Data provided:
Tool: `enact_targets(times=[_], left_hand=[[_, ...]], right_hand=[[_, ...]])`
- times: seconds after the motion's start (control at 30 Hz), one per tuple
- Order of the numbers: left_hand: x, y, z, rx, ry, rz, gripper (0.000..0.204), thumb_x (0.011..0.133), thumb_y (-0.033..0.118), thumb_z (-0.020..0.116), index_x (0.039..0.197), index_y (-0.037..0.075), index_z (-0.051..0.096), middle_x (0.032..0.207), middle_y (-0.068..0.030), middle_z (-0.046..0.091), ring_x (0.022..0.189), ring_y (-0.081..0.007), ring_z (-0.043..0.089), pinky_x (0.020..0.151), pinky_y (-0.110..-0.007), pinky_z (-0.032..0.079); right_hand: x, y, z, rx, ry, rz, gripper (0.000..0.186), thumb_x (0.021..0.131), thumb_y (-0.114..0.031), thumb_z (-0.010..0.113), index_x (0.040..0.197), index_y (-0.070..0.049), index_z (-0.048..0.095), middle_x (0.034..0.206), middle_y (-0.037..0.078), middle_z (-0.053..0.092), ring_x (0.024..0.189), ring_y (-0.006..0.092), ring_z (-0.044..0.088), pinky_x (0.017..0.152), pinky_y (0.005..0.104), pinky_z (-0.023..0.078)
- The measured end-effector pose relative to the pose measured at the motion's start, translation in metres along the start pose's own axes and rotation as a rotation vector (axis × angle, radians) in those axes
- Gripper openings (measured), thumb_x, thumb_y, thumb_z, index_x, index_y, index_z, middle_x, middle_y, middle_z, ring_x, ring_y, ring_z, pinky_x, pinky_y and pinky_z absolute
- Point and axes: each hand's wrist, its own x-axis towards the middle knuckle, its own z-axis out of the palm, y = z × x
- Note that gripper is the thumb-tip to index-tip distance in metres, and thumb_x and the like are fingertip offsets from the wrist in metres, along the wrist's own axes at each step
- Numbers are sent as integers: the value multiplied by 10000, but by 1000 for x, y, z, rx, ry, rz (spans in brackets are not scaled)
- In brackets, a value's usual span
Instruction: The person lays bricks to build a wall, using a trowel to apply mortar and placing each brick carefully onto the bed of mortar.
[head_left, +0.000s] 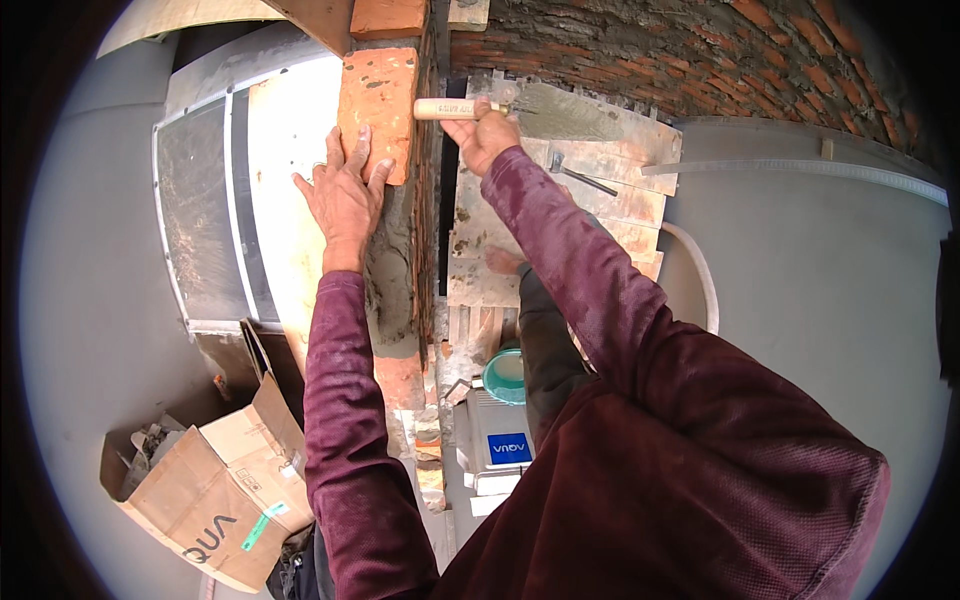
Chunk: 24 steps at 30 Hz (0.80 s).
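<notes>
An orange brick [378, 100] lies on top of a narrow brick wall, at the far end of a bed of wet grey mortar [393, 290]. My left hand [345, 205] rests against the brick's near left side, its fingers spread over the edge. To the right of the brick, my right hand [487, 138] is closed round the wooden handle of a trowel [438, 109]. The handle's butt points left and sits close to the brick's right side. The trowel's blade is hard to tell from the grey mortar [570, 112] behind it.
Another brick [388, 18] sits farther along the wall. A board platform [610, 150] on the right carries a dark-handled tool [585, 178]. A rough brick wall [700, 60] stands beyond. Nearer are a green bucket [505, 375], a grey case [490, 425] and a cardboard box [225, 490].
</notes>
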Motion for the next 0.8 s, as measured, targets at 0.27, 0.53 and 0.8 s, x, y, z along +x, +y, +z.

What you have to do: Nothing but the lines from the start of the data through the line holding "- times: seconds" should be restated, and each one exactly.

Exercise answer:
Tool: `enact_targets(times=[_], left_hand=[[_, ...]], right_hand=[[_, ...]])`
- times: seconds after the motion's start (control at 30 Hz), one per tuple

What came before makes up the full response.